▸ Try it
Please transcribe the listing in its entirety, character for character.

▸ Data
_ _ _ _ _ _ _
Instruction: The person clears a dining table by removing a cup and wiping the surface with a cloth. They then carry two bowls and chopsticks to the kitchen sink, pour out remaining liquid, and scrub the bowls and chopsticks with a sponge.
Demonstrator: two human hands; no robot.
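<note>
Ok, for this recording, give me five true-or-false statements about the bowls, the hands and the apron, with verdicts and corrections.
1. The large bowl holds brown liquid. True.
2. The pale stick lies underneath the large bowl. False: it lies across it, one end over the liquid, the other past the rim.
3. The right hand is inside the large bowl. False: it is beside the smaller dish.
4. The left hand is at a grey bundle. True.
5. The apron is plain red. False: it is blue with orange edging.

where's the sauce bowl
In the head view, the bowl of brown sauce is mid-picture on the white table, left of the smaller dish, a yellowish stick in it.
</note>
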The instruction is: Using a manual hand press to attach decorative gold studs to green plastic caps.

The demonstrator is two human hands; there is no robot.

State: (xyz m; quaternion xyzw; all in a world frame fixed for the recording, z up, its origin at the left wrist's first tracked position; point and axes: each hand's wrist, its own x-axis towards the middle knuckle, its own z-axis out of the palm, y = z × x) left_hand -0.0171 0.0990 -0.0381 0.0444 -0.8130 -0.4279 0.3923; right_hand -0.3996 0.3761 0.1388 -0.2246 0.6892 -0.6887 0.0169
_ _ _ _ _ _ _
▸ Your response
Instruction: The person clears a dining table by removing a cup and wiping the surface with a cloth. They then carry two bowls and chopsticks to the kitchen sink, pour out remaining liquid, and scrub the bowls and chopsticks with a sponge.
Demonstrator: two human hands; no robot.
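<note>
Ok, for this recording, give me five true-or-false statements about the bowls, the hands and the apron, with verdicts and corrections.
1. The large bowl holds brown liquid. True.
2. The pale stick lies underneath the large bowl. False: it lies across it, one end over the liquid, the other past the rim.
3. The right hand is inside the large bowl. False: it is beside the smaller dish.
4. The left hand is at a grey bundle. True.
5. The apron is plain red. False: it is blue with orange edging.

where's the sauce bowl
In the head view, the bowl of brown sauce is mid-picture on the white table, left of the smaller dish, a yellowish stick in it.
</note>
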The instruction is: Using a manual hand press to attach decorative gold studs to green plastic caps.

The demonstrator is two human hands; there is no robot.

State: (xyz m; quaternion xyzw; all in a world frame fixed for the recording, z up, its origin at the left wrist's first tracked position; point and axes: each hand's wrist, its own x-axis towards the middle knuckle, its own z-axis out of the palm, y = z × x) left_hand -0.0171 0.0990 -0.0381 0.0444 -0.8130 -0.4279 0.3923; right_hand -0.3996 0.3761 0.1388 -0.2246 0.6892 -0.6887 0.0169

The answer to this exercise is complete.